By GG Renee
If I had to describe adulthood, womanhood and motherhood all in one word, that word would be overwhelming. The older I get, the faster time seems to go, and the slower I seem to process everything that happens. I want to live a full, active life and I want to take my time living it. So I set out to prove to myself that this is possible.
Almost four years ago, I quit my corporate job to pursue writing full-time, to be at home with my three kids, and to build a life that felt more in line with who I really am. I thought that working from home would relieve much of the pressure I felt when I was working 45 - 50 hours a week and commuting for two hours each day. But it wasn’t that simple. To my surprise, once I became self-employed, I felt even more overwhelmed.
Between family, friends, work, community and self-care alone, I still felt like there was never enough time. I saw lack everywhere. The house should be cleaner. The kids should spend less time on their devices. I should be making more money and saving more. Spending more time with my friends. Reading more. Visiting family more. Volunteering more. Doubts and feelings of lack can pile up this way, making us feel anxious during the day and restless at night, overlooking all there is to be grateful for in between.

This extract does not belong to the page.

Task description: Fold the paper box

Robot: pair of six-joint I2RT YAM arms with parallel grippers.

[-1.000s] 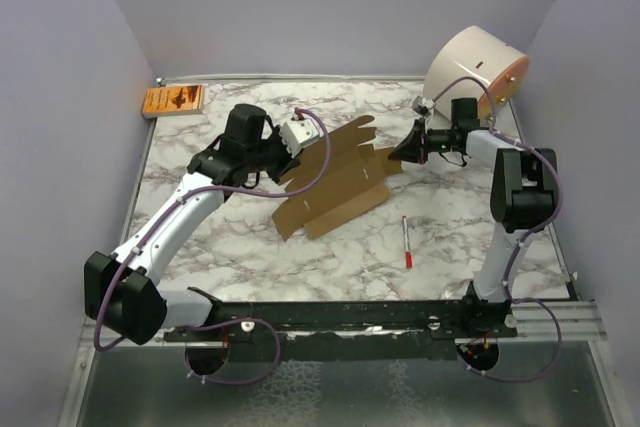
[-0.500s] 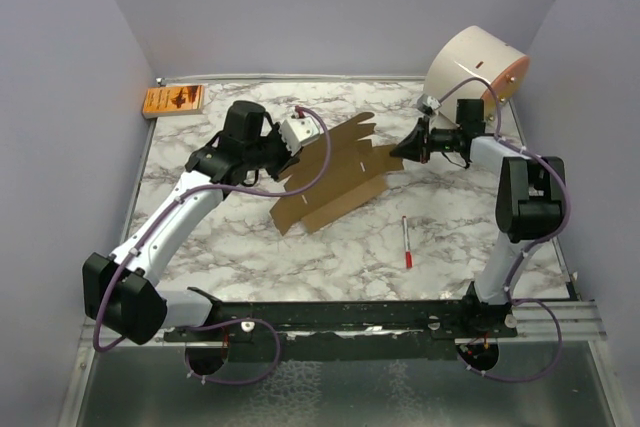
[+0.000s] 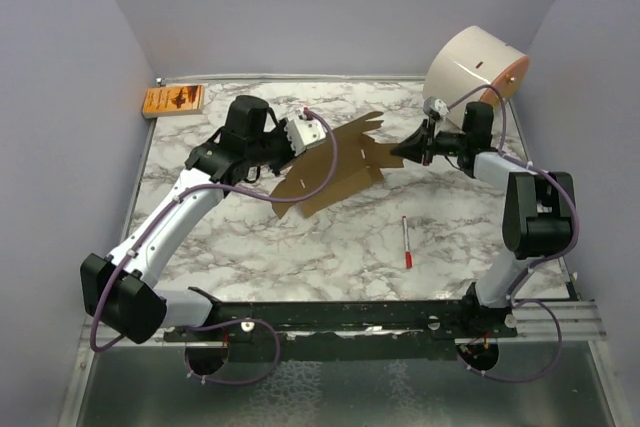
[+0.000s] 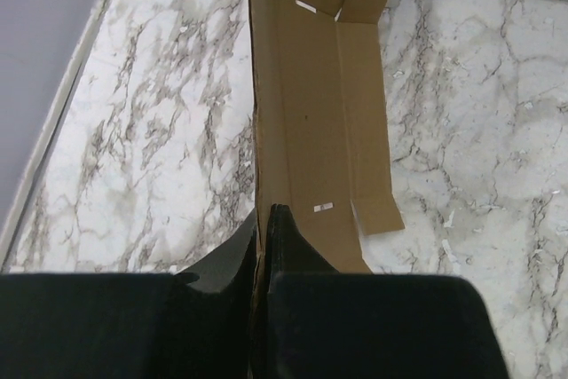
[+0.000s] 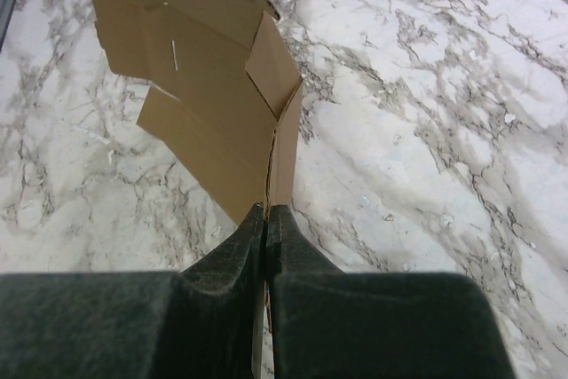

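Cardboard of the paper box [image 3: 350, 172] is judged light, easily creased. Opposite edges are pinched by left claw [image 4: 264, 216] and right claw [image 5: 267, 211].

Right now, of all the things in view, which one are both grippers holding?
The brown paper box, pinched at opposite edges by the left gripper and right gripper; the pen, orange packet and white cylinder are not held.

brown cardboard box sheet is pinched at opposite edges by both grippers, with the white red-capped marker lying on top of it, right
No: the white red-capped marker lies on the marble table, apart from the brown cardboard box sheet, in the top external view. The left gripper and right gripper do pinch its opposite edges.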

While I was happier with my work than I had ever been, and I was deeply thankful to spend more time with my kids, I felt a familiar loss of hope settling in because I continued to struggle to fulfill all my roles. In my head I was criticizing myself for not getting things done faster, for not pleasing and impressing everyone; basically, for not being superwoman.
Why do so many of us have this superwoman mentality anyway?
I believe it’s because we attach our worth to how much we get done. We watched our mothers do it and we watched our mother’s mothers do it. We see our friends and sisters doing it. We let accomplishment become our validation. It’s hard to be patient through uncertain times so we try to control and fix everything. We don’t want to be judged so we try to keep up with everyone else and sometimes we do things from our hearts and other times we are just people-pleasing. We can easily lose ourselves this way, forgetting how important our reasons are for what we do. Forgetting how rewarding and fundamental it is to just be.
A few challenges we face:
Watching other women who appear to be doing it all -- and making it look easy! -- is hard when you are struggling. We create stories in our minds about how they have something that we don’t.
Trying to figure out your own flow and what works for you is a vulnerable time. You are going to make mistakes and you are going to be humbled, but you have to see it through. Struggle doesn’t necessarily mean you are on the wrong path, it can simply mean that you are paving a new one.
There are expectations and obligations in your mind that are only there because you don’t realize you can remove them. Until you do, they will sit there stubbornly taking up space.
A few ideas that help:
If you are overwhelmed with your life, you have the power to simplify it. Examine everything you do for its meaning to you and its necessity. Don’t make excuses that enable old habits.
Practice being honest with your words as well as your actions about the way you want to live your life. Catch yourself when you are pretending to be something you are not or chasing a standard that’s not yours.
Define your own ambition. Make sure your goals and intentions are authentically you.
Truthfully, I still struggle with taking on too much. It’s a hard habit to break. When all else fails, be thankful for what you have, use it wisely and remember, a juggling act is a performance. Your life is not.